Riconosciuta l’esistenza della mafia a Roma
Roma caput mafia. Mafia Capitale non è più una definizione, un titolo giornalistico, ma una verità processuale.
Una realtà sancita dalla Corte d’Appello di Roma, presieduta da Claudio Tortora, che ha ribaltato la sentenza di primo grado e riconosciuto la sussistenza dell’associazione mafiosa per sette dei 43 imputati del primo processo celebrato nella capitale per 416 bis, l’articolo del codice penale che delinea le specificità delle associazioni per delinquere di stampo mafioso.
Ai vertici di mafia capitale, secondo le accuse confermate dalla sentenza d’appello, vi erano l’ex terrorista neofascita dei Nar Massimo Carminati e il ras delle coop romane, Salvatore Buzzi. Per Carminati la sentenza di secondo grado prevede una riduzione della pena dai 20 anni del primo processo a 14 anni e sei mesi. Riduzione di condanna anche per Buzzi: dai precedenti 19 anni a 18 anni e 4 mesi.
Oltre che a Carminati e Buzzi i giudici hanno riconosciuto l’associazione per delinquere di stampo mafioso anche per Claudio Bolla (4 anni e 5 mesi), Riccardo Brugia (11 anni e 4 mesi), Emanuela Bugitti (3 anni e 8 mesi), Claudio Caldarelli (9 anni e 4 mesi), Matteo Calvio (10 anni e 4 mesi).
Condannati anche Paolo Di Ninno (6 anni e 3 mesi), Agostino Gaglianone (4 anni e 10 mesi), Alessandra Garrone (6 anni e 6 mesi), Luca Gramazio (8 anni e 8 mesi), Carlo Maria Guaranì (4 anni e 10 mesi), Giovanni Lacopo (5 anni e 4 mesi), Roberto Lacopo (8 anni), Michele Nacamulli (3 anni e 11 mesi), Franco Panzironi (8 anni e 4 mesi), Carlo Pucci (7 anni e 8 mesi) e Fabrizio Franco Testa (9 anni e 4 mesi).
“Riconosciuta fondatezza del nostro lavoro” ha affermato il sostiuto Procuratore Luca Tescaroli che assieme al Procuratore aggiunto Giuseppe Cascini ha rappresentato la pubblica accusa.
“Abbiamo sempre detto che le sentenze vanno rispettate: lo abbiamo fatto in primo grado e lo faremo anche adesso. La Corte d’appello ha deciso che l’associazione criminale che avevamo portato in giudizio era di stampo mafioso e utilizzava il metodo mafioso. Era una questione di diritto che evidentemente i giudici hanno ritenuto fondata” ha commentato Cascini che ha sottolineato come la sentenza d’appello rappresenti un “ punto d’arrivo di un intenso impegno e al tempo stesso di partenza”.

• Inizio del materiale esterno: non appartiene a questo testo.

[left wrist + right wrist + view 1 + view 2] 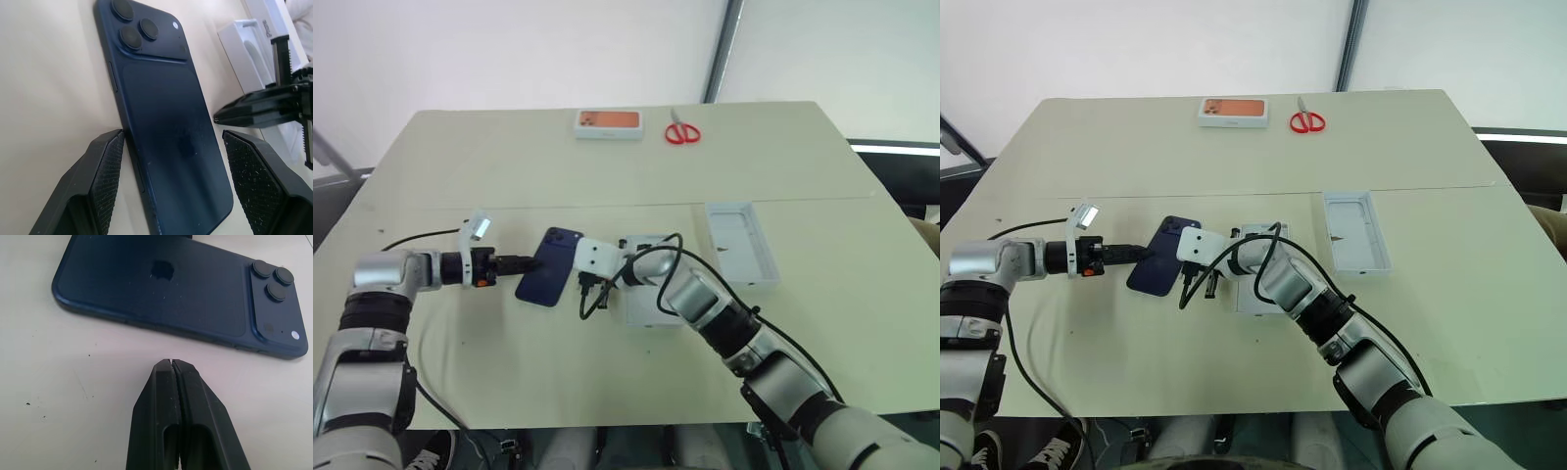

“La consapevolezza dell’esistenza anche a Roma e nel Lazio di forze criminali in grado di condizionare la vita economica e politica e di indurre timore nella popolazione” – ha affermato inoltre il Procuratore aggiunto Giuseppe Cascini- “resta il centro di riferimento delle iniziative giudiziarie, che devono necessariamente essere accompagnate dalla crescita della coscienza civile e dal risanamento della struttura della pubblica amministrazione”.